| WHAT IS EXPECTED |
Transcribe nothing except the lines below that run from the one with "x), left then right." to the one with "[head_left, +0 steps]", ends included, and do not copy any picture.

══ RECORDS TO PROCESS

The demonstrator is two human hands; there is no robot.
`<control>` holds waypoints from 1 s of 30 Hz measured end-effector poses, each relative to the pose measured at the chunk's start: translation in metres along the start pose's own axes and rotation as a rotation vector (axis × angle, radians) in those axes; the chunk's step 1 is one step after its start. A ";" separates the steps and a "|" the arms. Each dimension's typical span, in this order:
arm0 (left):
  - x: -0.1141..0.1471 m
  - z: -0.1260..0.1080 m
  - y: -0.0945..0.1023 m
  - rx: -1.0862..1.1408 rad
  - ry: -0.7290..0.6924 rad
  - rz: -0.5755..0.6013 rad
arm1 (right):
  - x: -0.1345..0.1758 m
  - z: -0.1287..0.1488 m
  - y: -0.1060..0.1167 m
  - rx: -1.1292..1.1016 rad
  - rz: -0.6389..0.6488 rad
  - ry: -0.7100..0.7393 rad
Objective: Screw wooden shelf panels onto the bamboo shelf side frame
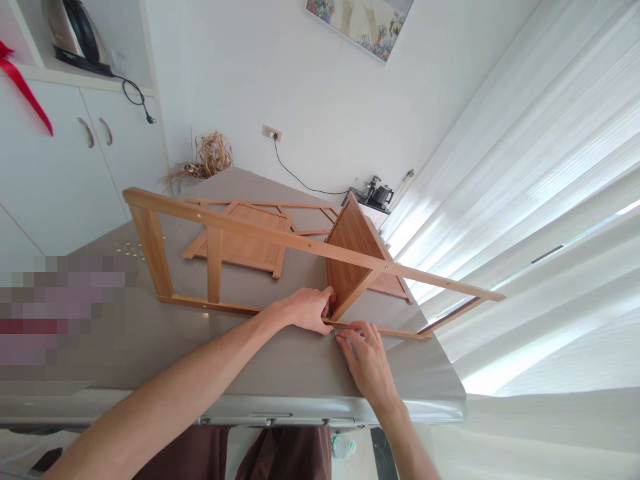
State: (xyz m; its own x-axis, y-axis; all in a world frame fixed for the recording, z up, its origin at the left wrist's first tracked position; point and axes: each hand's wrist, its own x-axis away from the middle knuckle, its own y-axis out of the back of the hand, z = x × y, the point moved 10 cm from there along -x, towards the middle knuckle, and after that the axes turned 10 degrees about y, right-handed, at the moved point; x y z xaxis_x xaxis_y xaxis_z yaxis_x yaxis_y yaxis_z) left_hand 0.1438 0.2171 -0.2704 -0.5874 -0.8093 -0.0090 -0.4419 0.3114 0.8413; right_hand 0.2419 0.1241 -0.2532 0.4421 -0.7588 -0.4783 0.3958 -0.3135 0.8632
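Observation:
A long wooden side frame [280, 235] stands on its edge on the grey table [240, 360], with crossbars between its two rails. A wooden shelf panel [350, 250] meets it near the middle crossbar. My left hand [311, 310] is closed around the lower rail at that joint, its thumb and fingers on either side of the wood. Just right of it, my right hand [367, 353] pinches a small thin metal piece [335, 331] against the near face of the rail. Its fingers partly cover the piece, so its exact kind is unclear.
Behind the frame lie another wooden panel [245, 233] and a second slatted frame [305, 205]. Small loose hardware [129, 250] is scattered at the left. A dried plant bundle [213, 155] sits at the far corner. White curtains [550, 267] hang on the right.

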 end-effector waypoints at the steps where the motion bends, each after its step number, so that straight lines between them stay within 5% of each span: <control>1: 0.000 0.000 0.000 -0.003 0.005 -0.001 | 0.001 -0.002 -0.002 -0.026 0.005 -0.009; 11: 0.002 -0.001 0.002 -0.003 0.037 0.012 | 0.000 0.000 -0.008 -0.136 0.078 0.021; 30: 0.003 -0.001 0.003 0.014 0.005 -0.010 | -0.005 0.017 -0.003 0.151 0.106 0.125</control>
State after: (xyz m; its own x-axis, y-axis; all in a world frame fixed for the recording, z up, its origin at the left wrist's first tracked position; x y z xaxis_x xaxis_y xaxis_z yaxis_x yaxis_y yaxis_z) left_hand 0.1414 0.2156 -0.2670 -0.5796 -0.8148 -0.0146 -0.4572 0.3103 0.8335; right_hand 0.2249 0.1187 -0.2507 0.5746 -0.7184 -0.3919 0.2208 -0.3250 0.9196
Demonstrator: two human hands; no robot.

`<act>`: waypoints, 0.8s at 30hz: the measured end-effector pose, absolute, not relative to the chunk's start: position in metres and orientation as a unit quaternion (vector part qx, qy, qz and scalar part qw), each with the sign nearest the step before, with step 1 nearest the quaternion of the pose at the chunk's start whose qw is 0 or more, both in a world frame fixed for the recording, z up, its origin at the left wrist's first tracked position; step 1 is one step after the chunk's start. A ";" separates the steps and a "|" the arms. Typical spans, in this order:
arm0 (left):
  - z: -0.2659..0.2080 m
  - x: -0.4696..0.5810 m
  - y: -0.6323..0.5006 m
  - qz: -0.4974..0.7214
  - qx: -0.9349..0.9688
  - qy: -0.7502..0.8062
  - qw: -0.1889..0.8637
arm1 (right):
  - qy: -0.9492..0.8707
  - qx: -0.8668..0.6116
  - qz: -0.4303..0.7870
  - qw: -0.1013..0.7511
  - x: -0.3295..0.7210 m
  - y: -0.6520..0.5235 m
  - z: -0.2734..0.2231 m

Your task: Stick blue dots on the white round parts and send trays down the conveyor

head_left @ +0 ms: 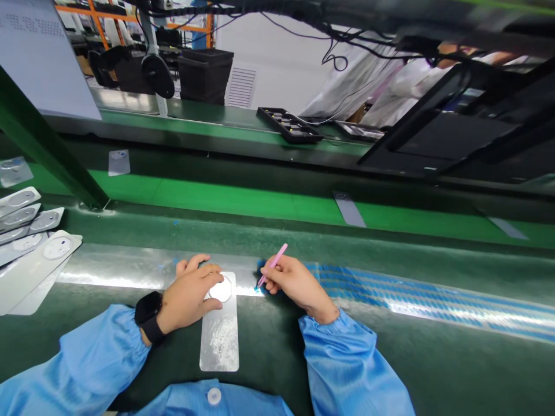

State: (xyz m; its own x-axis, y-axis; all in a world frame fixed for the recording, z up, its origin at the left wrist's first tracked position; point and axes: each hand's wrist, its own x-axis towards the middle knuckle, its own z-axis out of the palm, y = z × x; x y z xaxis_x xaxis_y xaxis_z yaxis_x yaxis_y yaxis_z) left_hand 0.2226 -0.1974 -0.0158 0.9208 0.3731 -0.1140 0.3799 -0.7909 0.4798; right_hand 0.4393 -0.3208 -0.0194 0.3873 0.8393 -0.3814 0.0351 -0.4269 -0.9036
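Observation:
A flat grey panel with rounded corners (220, 341), like a phone's back cover, lies on the green bench with a pale round ring near its top end. My left hand (188, 294) lies at its left edge, fingers apart, with thumb and forefinger over the panel beside the ring. Pink tweezers (277, 256) are pinched in my right hand (295, 280), to the right of the panel. Their tips point down at a small blue piece (257, 288) on a shiny clear strip (130, 271). Whether the tips grip the piece is too small to tell.
Several similar panels (39, 266) are piled at the left. A strip with rows of blue pieces (381, 289) runs right. Beyond, more panels (349, 209) lie on a green belt (260, 202). A green post (47, 138) stands left; a black tray (289, 124) sits behind.

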 end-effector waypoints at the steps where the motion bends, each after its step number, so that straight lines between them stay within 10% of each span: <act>1: -0.016 0.223 -0.198 -0.003 0.946 0.199 0.255 | -0.310 -0.710 0.459 0.436 0.439 -0.321 -0.020; 24: -0.020 0.224 -0.203 0.016 0.936 0.216 0.277 | -0.371 -0.718 0.447 0.384 0.394 -0.284 -0.005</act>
State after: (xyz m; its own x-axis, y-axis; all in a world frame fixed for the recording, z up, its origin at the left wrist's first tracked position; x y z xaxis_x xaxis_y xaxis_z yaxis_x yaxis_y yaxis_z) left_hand 0.2240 -0.2031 -0.0196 0.9063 0.4129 -0.0897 0.3953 -0.7537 0.5250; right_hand 0.3938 -0.2838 -0.0053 0.3249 0.8756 -0.3573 0.1898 -0.4305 -0.8824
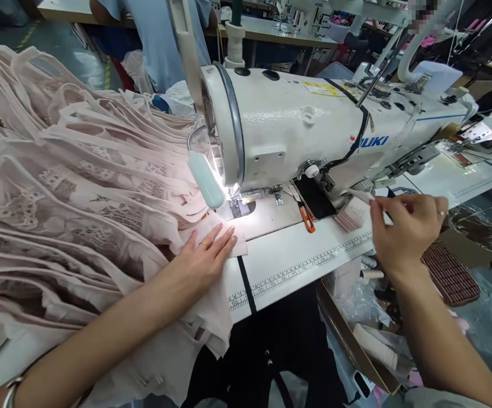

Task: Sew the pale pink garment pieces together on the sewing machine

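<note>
White sewing table (288,243), JUKI machine (284,124) at 1 o'clock of view centre: left hand (206,258), released and flat, rests at 7 o'clock on pale pink fabric (240,246), garments (80,187) heaped at 9 o'clock, while right hand (407,232) pinches a thin pale slip (361,196) at 3 o'clock, near stacked labels (351,217).
</note>
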`<action>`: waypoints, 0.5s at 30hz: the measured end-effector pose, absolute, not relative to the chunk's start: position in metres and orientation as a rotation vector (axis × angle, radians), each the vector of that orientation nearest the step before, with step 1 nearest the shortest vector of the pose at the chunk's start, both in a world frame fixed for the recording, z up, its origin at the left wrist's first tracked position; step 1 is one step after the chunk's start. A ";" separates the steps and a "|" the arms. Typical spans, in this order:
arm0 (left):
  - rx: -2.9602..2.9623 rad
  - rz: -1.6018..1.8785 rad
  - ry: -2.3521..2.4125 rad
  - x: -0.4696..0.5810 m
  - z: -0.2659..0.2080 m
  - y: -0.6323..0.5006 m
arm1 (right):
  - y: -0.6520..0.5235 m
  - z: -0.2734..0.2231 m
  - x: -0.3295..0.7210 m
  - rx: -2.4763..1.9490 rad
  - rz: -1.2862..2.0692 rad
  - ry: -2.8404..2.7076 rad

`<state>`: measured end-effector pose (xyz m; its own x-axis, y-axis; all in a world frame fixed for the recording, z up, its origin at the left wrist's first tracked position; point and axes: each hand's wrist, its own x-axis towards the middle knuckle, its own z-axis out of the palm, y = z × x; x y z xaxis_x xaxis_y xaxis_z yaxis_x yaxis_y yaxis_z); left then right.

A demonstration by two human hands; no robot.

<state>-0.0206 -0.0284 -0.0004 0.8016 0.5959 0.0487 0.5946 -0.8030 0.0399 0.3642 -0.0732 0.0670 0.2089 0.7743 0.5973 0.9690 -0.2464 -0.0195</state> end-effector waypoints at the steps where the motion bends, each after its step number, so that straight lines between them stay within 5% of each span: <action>1: 2.995 0.038 1.045 -0.018 0.002 -0.034 | -0.074 0.059 0.352 -2.021 -0.701 -1.642; 8: 3.195 0.058 0.990 0.018 0.032 -0.021 | -0.041 0.015 0.252 -1.422 -0.107 -2.673; 15: 3.457 0.405 0.917 0.020 0.008 0.001 | -0.012 0.020 0.239 -1.981 -0.149 -2.211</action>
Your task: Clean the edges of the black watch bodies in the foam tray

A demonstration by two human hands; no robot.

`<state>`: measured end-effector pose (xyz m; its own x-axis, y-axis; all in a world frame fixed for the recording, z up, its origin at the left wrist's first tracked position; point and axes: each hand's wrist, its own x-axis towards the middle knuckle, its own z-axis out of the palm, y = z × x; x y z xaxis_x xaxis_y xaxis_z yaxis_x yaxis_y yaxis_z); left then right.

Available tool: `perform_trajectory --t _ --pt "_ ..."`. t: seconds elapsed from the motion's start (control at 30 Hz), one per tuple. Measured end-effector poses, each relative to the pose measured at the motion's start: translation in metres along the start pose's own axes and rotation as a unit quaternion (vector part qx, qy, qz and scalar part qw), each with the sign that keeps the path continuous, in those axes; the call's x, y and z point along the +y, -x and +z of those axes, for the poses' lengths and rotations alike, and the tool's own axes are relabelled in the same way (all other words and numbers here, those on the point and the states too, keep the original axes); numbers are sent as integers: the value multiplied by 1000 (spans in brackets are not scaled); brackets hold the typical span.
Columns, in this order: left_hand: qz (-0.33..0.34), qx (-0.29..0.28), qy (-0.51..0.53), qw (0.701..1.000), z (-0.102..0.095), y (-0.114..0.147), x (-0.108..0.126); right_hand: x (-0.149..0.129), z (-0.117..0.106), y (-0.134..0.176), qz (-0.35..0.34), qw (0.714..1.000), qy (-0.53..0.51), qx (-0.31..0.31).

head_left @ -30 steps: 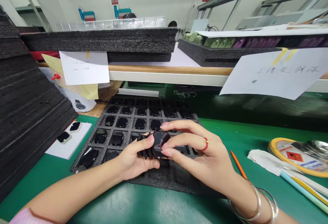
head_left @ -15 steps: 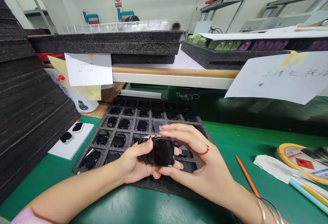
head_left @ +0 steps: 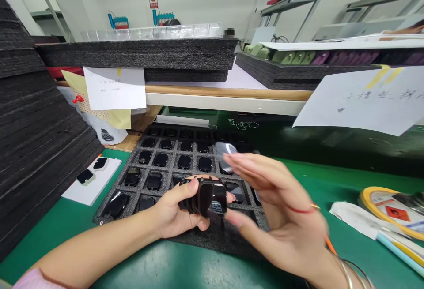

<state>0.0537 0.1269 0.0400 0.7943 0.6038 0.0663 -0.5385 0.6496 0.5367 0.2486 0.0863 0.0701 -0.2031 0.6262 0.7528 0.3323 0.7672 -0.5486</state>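
at the left of my feed, a white block bears two pale watches on the green bench. next i see my left hand closed firmly round a row of black watches, thumb on top, above the foam tray. right of that, a clear film is at the fingertips of my right hand; thumb and fingers are spread wide, but with the blur i can't tell whether it's gripped. far right lies a tape roll.
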Motion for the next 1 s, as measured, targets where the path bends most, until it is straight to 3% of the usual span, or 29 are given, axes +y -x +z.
perform_trajectory --t 0.07,0.2,0.43,0.63,0.83,0.93,1.0 --pt "1 1 2 1000 0 0 0 -5 -6 7 -25 999 34 32" --pt "1 41 -5 999 2 1 0 -17 -10 15 -32 997 43 -49" --pt "-4 64 -13 998 3 2 0 -17 -5 13 -62 987 107 -106" --pt "34 115 -31 992 6 -1 -2 -8 2 -5 -175 965 180 -81" --pt "53 135 -84 986 9 -2 -7 0 14 -6 -17 987 116 -113" --pt "34 163 -48 985 7 -2 -6 0 11 -8 3 994 54 -99" --pt "11 149 -15 989 4 -2 -4 -1 8 -10 7 995 37 -91"
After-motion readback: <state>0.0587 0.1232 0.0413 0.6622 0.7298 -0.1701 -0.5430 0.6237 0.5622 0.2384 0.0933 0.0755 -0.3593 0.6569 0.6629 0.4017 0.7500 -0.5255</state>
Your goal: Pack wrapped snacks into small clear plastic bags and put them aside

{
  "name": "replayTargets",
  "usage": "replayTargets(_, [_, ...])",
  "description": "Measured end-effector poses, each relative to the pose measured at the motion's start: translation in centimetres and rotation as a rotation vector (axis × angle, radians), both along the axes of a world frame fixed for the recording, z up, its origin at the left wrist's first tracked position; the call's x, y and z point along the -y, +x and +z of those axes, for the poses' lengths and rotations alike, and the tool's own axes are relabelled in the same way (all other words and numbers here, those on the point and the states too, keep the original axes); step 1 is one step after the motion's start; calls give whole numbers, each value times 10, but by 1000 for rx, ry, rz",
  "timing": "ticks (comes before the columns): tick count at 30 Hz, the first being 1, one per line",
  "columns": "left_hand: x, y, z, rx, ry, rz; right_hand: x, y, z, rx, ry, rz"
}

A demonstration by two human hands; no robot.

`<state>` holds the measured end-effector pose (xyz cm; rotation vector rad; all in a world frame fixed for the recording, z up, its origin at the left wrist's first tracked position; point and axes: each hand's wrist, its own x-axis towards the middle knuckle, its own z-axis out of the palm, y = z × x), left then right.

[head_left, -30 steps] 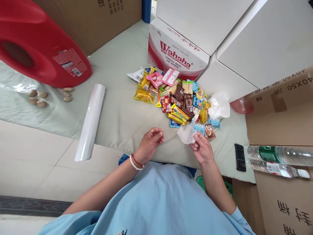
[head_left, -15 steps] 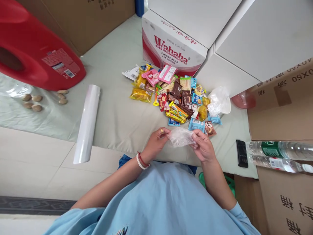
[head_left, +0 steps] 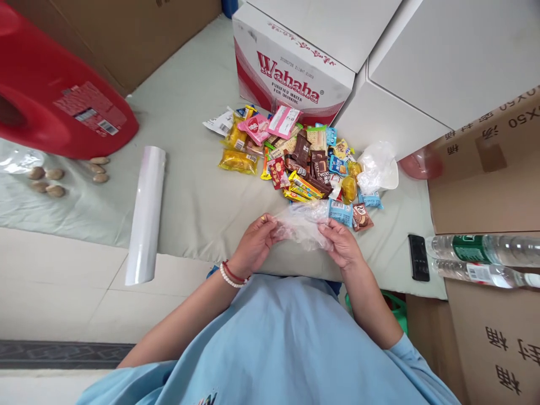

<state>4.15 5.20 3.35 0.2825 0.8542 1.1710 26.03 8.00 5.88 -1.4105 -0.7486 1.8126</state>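
Observation:
A crumpled clear plastic bag (head_left: 306,228) stretches between my two hands, just above the near edge of the cloth-covered surface. My left hand (head_left: 257,239), with a beaded bracelet at the wrist, pinches its left end. Its right end is gripped between thumb and fingers of my right hand (head_left: 341,242). Just beyond the bag lies a heap of wrapped snacks (head_left: 310,157) in yellow, pink, brown and blue packets. To the right of the heap, a bundle of thin clear plastic (head_left: 375,166) rests in a white container.
A white plastic roll (head_left: 146,216) lies at left, overhanging the edge. Behind it stand a red jug (head_left: 97,101) and several brown nut-like pieces (head_left: 54,174). A Wahaba-style printed water carton (head_left: 291,67) backs the snacks. A phone (head_left: 419,257) and two bottles (head_left: 485,250) lie at right.
My hands have moved slightly apart, and the plastic bag between them is spread wider and looser. My left hand has shifted left. The whole view has shifted a little.

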Motion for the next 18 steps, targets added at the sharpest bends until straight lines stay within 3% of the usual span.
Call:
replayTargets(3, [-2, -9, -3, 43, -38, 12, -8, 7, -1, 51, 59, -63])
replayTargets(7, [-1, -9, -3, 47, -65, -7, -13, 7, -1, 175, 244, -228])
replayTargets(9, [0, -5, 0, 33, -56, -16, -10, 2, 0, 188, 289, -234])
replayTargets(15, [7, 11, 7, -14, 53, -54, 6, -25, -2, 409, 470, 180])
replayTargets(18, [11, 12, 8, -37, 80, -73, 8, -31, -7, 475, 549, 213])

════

| SOLUTION TO THE PROBLEM |
`<state>` holds the measured end-effector pose (xyz cm; rotation vector rad; all in a world frame fixed for the recording, z up, its origin at the left wrist's first tracked position; point and axes: each hand's wrist, its own x-axis towards the middle knuckle, its own z-axis out of the palm, y = z × x), left then right.

[head_left, -30 steps] 
[head_left, -15 steps] 
[head_left, +0 steps] 

Nothing remains to be done in this exercise.